Qualche tempo fa Cesare Zavattini mi scriveva: “… si muore, come tu dici per il cane, sulla tomba di qualche cosa di inspiegabile. In effetti non siamo in grado di spiegare niente. Ma solo di rappresentare il nostro limite. Non basta piú. E allora si cerca, si cerca, e me ne sarei già andato se non fossi sicuro che bisogna portare a compimento l’incompiuto, a costo di voltarsi indietro (come doveva essere bella Euridice), mi hai fatto sentire inesorabilmente l’attuale situazione del pensiero – perché non cambiare il pensiero, essergli meno fedeli? L’aria è piena di guaiti, di silenzi, le parole sole non contano piú niente, derivanti tutte da un pensiero che continuo a dire che non c’è…”.

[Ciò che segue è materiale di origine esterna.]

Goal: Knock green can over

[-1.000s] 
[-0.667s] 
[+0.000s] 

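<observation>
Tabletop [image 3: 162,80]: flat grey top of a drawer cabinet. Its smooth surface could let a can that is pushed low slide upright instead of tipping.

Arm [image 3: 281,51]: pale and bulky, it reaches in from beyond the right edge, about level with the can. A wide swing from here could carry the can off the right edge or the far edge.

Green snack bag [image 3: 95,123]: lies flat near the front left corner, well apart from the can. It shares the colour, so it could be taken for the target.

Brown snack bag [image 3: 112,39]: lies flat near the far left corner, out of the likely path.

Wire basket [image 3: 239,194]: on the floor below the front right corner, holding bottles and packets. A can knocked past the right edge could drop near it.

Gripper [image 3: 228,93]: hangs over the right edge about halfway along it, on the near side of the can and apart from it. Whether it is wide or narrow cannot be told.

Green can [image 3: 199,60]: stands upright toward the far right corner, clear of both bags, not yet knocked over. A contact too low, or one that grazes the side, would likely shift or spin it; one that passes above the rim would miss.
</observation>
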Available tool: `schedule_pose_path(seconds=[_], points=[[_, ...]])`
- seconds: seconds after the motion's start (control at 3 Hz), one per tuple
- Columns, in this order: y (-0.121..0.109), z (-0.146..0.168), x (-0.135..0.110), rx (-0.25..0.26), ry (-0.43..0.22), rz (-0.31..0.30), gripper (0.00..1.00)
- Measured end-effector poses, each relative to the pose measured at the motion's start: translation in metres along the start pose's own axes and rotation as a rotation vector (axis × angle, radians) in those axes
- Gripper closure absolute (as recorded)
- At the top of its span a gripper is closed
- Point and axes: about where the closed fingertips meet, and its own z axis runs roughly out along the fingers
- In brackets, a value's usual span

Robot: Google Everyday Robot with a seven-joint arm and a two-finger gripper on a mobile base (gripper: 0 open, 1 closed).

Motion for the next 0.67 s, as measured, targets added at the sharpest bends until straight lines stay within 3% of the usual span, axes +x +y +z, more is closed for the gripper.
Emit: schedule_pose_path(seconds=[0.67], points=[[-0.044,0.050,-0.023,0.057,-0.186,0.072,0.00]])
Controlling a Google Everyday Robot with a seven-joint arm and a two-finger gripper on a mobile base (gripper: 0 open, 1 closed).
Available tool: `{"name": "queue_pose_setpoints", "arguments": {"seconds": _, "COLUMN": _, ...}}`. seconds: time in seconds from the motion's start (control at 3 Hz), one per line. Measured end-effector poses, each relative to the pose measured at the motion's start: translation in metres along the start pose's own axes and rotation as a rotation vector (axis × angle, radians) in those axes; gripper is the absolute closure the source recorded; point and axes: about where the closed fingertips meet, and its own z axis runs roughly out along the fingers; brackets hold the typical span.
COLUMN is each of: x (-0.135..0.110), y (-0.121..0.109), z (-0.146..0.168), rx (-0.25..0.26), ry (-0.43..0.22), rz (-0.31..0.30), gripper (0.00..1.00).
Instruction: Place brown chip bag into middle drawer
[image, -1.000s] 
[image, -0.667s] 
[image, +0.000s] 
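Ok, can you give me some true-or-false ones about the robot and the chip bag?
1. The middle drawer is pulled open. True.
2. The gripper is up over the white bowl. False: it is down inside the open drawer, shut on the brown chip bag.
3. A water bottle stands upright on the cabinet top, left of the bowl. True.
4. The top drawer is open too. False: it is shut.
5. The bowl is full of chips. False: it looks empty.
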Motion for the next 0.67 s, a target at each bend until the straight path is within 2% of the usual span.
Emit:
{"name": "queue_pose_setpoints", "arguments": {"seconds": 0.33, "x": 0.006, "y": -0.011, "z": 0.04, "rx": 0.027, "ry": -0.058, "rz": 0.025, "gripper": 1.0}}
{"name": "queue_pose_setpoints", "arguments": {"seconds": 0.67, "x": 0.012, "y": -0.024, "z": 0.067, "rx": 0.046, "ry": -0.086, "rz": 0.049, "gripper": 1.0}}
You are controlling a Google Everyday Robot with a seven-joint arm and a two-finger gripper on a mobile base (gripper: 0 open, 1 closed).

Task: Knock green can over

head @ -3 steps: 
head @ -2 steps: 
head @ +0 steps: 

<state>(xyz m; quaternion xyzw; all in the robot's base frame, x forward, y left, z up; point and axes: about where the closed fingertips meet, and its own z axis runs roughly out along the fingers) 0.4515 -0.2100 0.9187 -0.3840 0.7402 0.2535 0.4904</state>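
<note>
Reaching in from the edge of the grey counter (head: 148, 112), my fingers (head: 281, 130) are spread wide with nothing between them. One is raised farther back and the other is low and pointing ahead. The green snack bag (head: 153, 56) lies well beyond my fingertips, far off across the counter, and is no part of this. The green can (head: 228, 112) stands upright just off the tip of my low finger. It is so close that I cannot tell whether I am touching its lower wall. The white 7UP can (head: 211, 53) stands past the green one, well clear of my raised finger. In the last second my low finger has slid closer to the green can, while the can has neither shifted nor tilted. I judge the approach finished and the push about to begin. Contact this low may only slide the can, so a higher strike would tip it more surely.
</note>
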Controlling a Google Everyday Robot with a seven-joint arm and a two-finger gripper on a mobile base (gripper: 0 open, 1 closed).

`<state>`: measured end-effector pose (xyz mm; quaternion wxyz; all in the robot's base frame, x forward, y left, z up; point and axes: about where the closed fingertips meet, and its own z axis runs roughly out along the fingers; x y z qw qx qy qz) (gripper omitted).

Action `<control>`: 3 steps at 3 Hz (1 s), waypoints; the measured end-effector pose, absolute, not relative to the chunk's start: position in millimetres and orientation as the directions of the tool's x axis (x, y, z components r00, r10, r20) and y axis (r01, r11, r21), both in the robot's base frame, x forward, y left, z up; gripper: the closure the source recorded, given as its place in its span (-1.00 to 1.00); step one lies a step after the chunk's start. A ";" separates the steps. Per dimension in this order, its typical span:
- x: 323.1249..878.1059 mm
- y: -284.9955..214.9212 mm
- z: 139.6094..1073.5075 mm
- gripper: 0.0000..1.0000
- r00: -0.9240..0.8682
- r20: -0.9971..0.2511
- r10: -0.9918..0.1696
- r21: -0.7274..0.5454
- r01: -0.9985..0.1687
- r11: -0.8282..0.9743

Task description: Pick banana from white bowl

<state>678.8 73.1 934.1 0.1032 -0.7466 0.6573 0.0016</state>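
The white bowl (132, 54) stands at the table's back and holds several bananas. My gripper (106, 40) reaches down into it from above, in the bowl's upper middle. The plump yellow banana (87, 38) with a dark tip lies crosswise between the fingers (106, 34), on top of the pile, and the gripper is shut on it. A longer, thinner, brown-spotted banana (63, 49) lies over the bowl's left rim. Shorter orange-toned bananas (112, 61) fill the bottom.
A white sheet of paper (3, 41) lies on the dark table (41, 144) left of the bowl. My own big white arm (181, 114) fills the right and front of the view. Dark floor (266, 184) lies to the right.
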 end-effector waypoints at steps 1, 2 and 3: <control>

Il deserto della vecchiaia va attraversato con gli occhi riarsi d’amore. Bastano, perché vedono per l’ultima volta e tutto diventa sacro. Che la fine cominci dal cervello. Tre secoli fa il mistico svedese Swedenborg scriveva, anzi informava “ex auditis et visis” che nell’al di là prima si perde la memoria, poi i desideri fino a che l’occhio fisso non vede che la luce di Dio.

Che sia questo il sorriso dei morti?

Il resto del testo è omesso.